Updated: Apr 6
You’re a climber….and now you’re pregnant. Many people might think that being a rock climber and being pregnant are mutually exclusive - but thankfully, the world of climbing while pregnant has started to grow in a beautiful and supportive way.
We know that the number of climbers who are women continues to increase each year, which means the number of pregnant climbers will continue to increase as well. If you are a woman choosing to climb during pregnancy, there are inevitably questions that will pop up during each trimester in regards to climbing and pregnancy. While every pregnancy is unique, there are a few considerations that will be shared among most uncomplicated pregnancies.
If you’re wondering what you need to consider during each trimester for climbing, keep reading, because you’re in the right place!
*Please keep in mind that this should not be considered medical advice and your care provider should be consulted if you have questions or concerns*
The First Trimester (Weeks 4-12)
While your body may not have much to show for it, there is an enormous amount of activity going on during those first few weeks of pregnancy. From a climbing standpoint, here are a few things that are important to consider during the first trimester:
Relaxin Hormone - The hormone Relaxin, which acts on connective tissue throughout the body (but effects are generally felt in the pelvis and ribcage) will peak during the last part of the first trimester and remain relatively stable until after birth. For climbers, this can be important when we are considering the stability of our pelvis. There are no movements in particular that should be avoided, but knowing when this hormone peaks, and that you may (or may not) experience less stability is helpful to understand. Increasing muscular strength around the pelvis is one of the best strategies for giving the pelvis more stability during pregnancy.
‘Morning’ Sickness - This common side effect of pregnancy includes not only nausea, but also vomiting, fatigue, headaches, loss of appetite, and the list goes on! These symptoms are largely due to the hormonal avalanche that’s happening inside your body. Recognize that even though you can’t see it, your body is hard at work. Giving yourself more rest days, or decreasing intensity during your workouts, is highly recommended if you’re feeling any of these symptoms. You need to allow your body’s priority to be on the pregnancy, and overly intense or taxing sessions, may tend to make these symptoms worse.
Mitigating Risk - Climbing inherently has more risks involved than, perhaps water aerobics, but many of these risks you are able to mitigate extremely well as an experienced and knowledgeable climber. The amount of risk you are comfortable with taking is your own personal decision. We do not have any research telling us that ‘X risk is okay’ and ‘Y risk will create a negative outcome’. Many women lead or boulder well into the pregnancy while others choose to only top rope once they find out they are pregnant. Your choice should be what feels right to you - and you are certainly allowed to change your mind about what feels right as the pregnancy progresses.
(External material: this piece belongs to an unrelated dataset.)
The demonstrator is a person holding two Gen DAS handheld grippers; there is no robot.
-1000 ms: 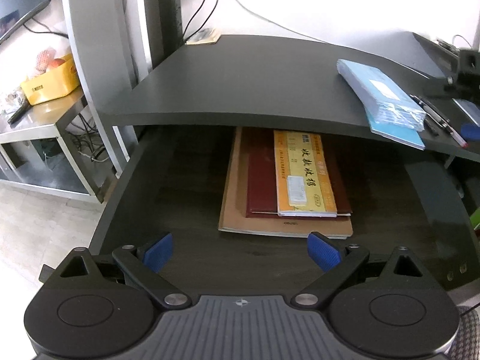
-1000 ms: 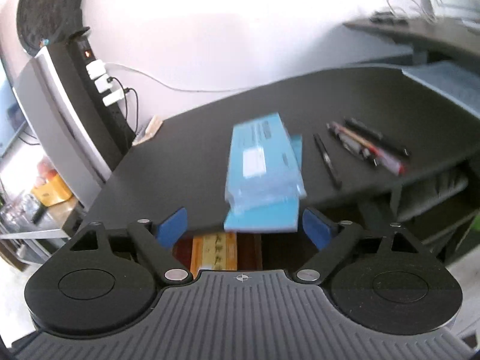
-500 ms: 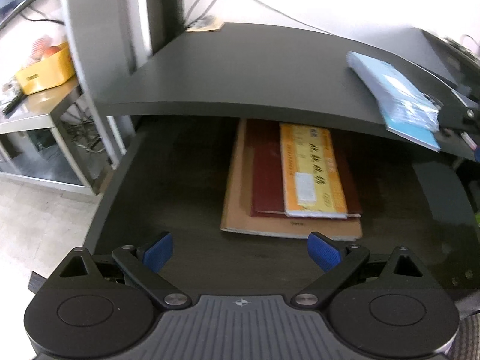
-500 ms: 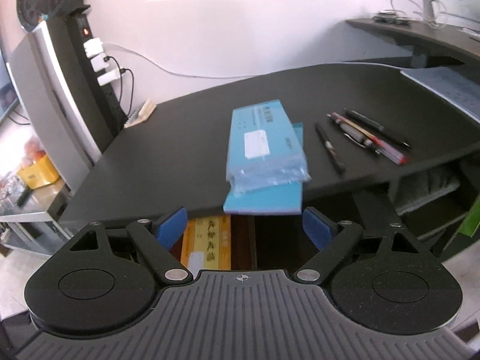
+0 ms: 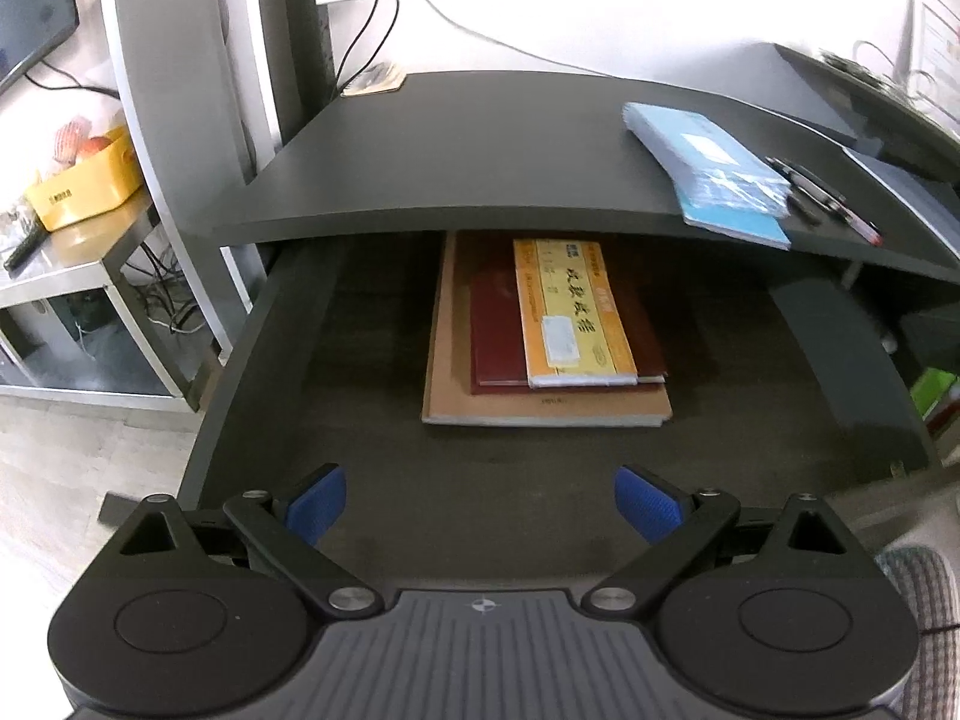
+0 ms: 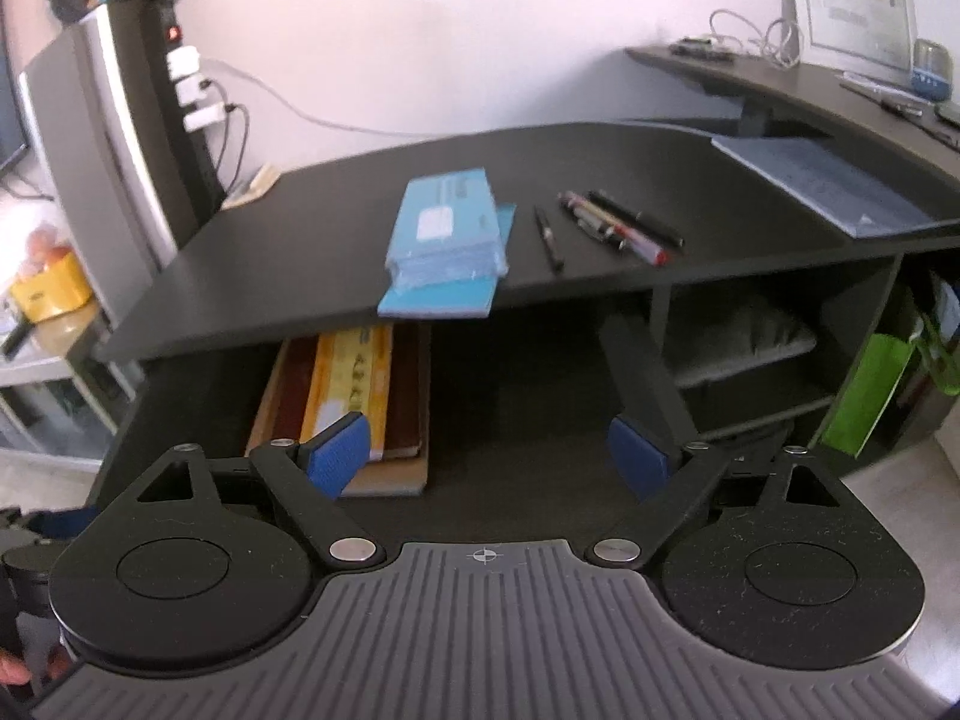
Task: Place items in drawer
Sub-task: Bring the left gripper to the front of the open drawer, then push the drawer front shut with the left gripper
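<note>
The dark drawer (image 5: 372,480) stands pulled out under the black desk (image 5: 480,150). In it lies a stack: a brown book (image 5: 540,408), a maroon book (image 5: 498,324) and a yellow booklet (image 5: 570,312); the stack also shows in the right wrist view (image 6: 348,396). On the desk's front edge lie blue booklets (image 5: 714,174) (image 6: 447,240) and several pens (image 6: 612,228). My left gripper (image 5: 480,501) is open and empty above the drawer's front. My right gripper (image 6: 486,456) is open and empty, in front of the drawer, well short of the blue booklets.
A yellow basket (image 5: 84,180) sits on a steel side table (image 5: 60,264) at the left. A grey pillar with a power strip (image 6: 192,90) stands behind the desk. A grey folder (image 6: 822,186) lies on the desk at right; a green bag (image 6: 864,396) hangs by shelves.
Both grippers have pulled back and risen a little; the right view now shows more of the drawer and the shelves at right. Both grippers stay open. The books have not moved.
</note>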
Second Trimester (Weeks 13-26)
You can expect to start seeing proof of all your hard work - in the form of a baby bump sometime during this trimester. Along with how amazing your bump is on the wall, here are a few other things to think about when it comes to climbing during the second trimester:
Pregnancy Harness - During the second trimester, the uterus will no longer fit down and inside of the pelvis. This means that your regular harness may start to feel uncomfortable. In general, a harness that is worn above the belly button will not be pushing against the uterus until later in the second trimester but this does not mean that you have to wait until then to switch. A pregnancy harness is meant to allow you to continue climbing without putting pressure across the abdomen. Please keep in mind that wearing a bigger harness (not pregnancy) should be done with caution. The harness needs to be worn and fitted correctly, and a loose harness is not recommended.
Steep Terrain - As the belly starts to expand more during the second trimester, the muscles of the abdomen become more lengthened. This length means that these muscles are not able to generate as much force and power3 as they used to - which can really make an impact when climbing steep terrain. When climbing routes or problems that have steeper terrain, be mindful of breath holding (this creates more pressure on your core and pelvic floor) as well as any discomfort in the abdomen (stretching or pulling sensations). You don’t have to ditch the steep terrain, just pay attention to what your body is telling you while you’re climbing.
Balance - You may start to notice that those techy climbs with tiny feet and balance moves feel much harder than they used to - and with good reason. As the pregnancy progresses, your center of gravity changes and the balance that you once had is thrown completely off. This is good to remember and keep in mind if you are on terrain that tends to be more technical and requires delicate balance. Making sure that you’re not only relying on your balance but also keeping tension throughout the body to help guide you through these movements can be really helpful.
Third Trimester (Weeks 27- Birth)
Climb Until….? - There is no set date at which you should ‘stop’ climbing. This is a personal decision and should be one that feels good to you. What’s most important to keep in mind is that labor and delivery are extremely taxing physical events. Much like you would give yourself some rest before going out to try a hard project, you should give yourself some extra rest as you get closer to your due date. You want your body to be ready to give your hardest project to date (birth!) 100% when it is ‘go time’.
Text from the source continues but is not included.